Batteries in hybrid race cars must store large amounts of energy, deliver it efficiently, and be able to withstand the extreme conditions of endurance racing. Polymers are essential for ensuring the safety, efficiency, and durability of these high-performance battery systems.

  • Electrical Insulation: Lithium-ion and solid-state batteries generate high voltages, making electrical insulation a critical factor in battery design. Polyimide and PTFE are used to insulate battery cells and wiring, ensuring that the electrical currents remain contained and preventing short circuits or overheating.

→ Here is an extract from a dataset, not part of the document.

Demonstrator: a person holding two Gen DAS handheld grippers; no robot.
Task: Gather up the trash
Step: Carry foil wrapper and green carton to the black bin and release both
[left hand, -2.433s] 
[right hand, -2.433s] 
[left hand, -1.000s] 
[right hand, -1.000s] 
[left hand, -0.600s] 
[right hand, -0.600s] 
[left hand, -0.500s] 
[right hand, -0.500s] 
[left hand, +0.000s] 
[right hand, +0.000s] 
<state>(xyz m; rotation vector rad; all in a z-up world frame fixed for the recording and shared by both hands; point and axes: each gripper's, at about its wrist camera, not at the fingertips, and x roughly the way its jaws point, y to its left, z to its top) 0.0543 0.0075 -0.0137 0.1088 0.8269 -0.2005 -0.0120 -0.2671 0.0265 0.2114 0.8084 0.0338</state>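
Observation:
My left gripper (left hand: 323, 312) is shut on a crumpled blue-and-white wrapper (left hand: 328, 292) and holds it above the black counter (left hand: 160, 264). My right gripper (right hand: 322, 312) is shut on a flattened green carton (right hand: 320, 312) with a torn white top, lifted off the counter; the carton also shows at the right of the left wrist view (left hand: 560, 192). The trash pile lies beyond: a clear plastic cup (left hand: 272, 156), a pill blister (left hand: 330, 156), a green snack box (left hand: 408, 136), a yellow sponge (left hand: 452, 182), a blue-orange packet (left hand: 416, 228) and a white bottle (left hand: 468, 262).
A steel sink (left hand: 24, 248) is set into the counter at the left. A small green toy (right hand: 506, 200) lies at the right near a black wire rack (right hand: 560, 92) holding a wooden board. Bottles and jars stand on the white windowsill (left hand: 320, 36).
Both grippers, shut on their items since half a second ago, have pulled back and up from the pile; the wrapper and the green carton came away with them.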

    • Polyimide films are often used to separate battery cells, providing insulation and maintaining safety within the high-voltage environment of the battery pack.
    • PTFE coatings and linings are used for wiring and connectors to protect against electrical discharge.

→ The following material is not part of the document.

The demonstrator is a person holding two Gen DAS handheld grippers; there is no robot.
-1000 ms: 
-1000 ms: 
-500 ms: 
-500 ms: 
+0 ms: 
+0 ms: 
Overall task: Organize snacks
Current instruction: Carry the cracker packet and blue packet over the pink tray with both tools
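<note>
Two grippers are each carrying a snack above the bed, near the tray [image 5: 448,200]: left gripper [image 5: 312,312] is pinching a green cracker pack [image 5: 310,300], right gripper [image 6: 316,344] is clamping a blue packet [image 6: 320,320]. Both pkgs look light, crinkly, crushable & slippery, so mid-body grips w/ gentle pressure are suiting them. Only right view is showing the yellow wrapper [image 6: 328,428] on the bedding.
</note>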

  • Thermal Management: Hybrid batteries generate significant heat during energy storage and deployment. Polymers like PEEK and silicone-based materials are used in battery housings and cooling systems to manage heat effectively.

    • PEEK is used for battery enclosures and cooling channels due to its ability to withstand high temperatures without deforming or degrading.
    • Silicone-based polymers are employed in thermal interfaces to help dissipate heat away from the battery cells, ensuring that the battery operates within a safe temperature range and preventing thermal runaway.

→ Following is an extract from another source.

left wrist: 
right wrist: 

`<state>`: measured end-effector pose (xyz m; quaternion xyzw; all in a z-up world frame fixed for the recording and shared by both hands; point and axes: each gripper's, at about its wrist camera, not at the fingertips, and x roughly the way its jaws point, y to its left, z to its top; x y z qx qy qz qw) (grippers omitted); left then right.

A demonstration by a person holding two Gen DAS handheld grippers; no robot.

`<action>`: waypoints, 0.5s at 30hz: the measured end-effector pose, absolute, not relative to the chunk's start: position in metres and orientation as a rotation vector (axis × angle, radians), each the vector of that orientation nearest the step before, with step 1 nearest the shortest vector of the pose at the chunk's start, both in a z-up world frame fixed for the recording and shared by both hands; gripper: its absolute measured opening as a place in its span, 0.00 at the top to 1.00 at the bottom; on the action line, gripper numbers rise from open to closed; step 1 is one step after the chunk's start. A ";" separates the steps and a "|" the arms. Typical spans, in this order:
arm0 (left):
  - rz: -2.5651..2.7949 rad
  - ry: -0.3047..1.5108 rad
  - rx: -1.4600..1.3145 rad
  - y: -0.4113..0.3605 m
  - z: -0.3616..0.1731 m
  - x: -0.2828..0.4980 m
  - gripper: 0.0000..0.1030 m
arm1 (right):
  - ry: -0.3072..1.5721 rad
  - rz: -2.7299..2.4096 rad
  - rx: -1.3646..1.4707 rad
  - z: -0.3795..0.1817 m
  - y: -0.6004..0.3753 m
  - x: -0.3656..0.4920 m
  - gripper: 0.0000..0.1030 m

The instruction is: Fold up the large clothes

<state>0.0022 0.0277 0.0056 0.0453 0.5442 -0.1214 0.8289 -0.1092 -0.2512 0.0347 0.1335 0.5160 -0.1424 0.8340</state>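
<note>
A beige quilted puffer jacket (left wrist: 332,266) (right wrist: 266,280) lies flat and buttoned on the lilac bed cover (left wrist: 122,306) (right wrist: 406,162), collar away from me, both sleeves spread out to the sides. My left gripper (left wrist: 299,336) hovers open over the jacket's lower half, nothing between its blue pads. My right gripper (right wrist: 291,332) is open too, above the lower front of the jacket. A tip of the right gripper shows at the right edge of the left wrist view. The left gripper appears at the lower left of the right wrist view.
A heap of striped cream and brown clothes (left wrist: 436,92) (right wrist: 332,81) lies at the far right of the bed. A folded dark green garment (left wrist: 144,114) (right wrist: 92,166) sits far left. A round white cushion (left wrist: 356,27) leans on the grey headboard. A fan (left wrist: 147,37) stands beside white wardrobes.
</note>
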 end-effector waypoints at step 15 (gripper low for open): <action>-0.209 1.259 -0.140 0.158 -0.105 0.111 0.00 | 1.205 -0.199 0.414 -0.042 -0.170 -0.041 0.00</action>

  • Corrosion Resistance: Batteries are exposed to harsh environments, including moisture, fuel, and chemicals. Polymers such as PEEK and PTFE offer corrosion resistance, protecting battery components from degradation caused by exposure to these elements.

    • PEEK is often used for battery housings and protective covers because it is lightweight, strong, and resistant to both corrosion and high temperatures.
    • PTFE coatings are used to protect electrical connectors and terminals from chemical exposure, ensuring the long-term reliability of the battery system.

  • Lightweight Construction: Weight is a critical factor in endurance racing, where every kilogram saved contributes to improved performance. Polymers such as CFRP are used in battery casings and protective structures to provide a lightweight yet strong solution, reducing the overall weight of the battery system without compromising safety or performance.

Conclusion

The hybrid powertrains used in LMDh and LMH cars represent the cutting edge of endurance racing technology, combining internal combustion engines, electric motors, and battery systems to deliver high performance, fuel efficiency, and energy recovery. Polymers play a crucial role in these systems by providing lightweight materials, thermal management, electrical insulation, and corrosion resistance in the motors and batteries. These advantages ensure that the hybrid powertrains can perform reliably in the demanding environments of IMSA, WEC, and Le Mans, helping teams achieve the balance between performance, efficiency, and sustainability that defines modern endurance racing.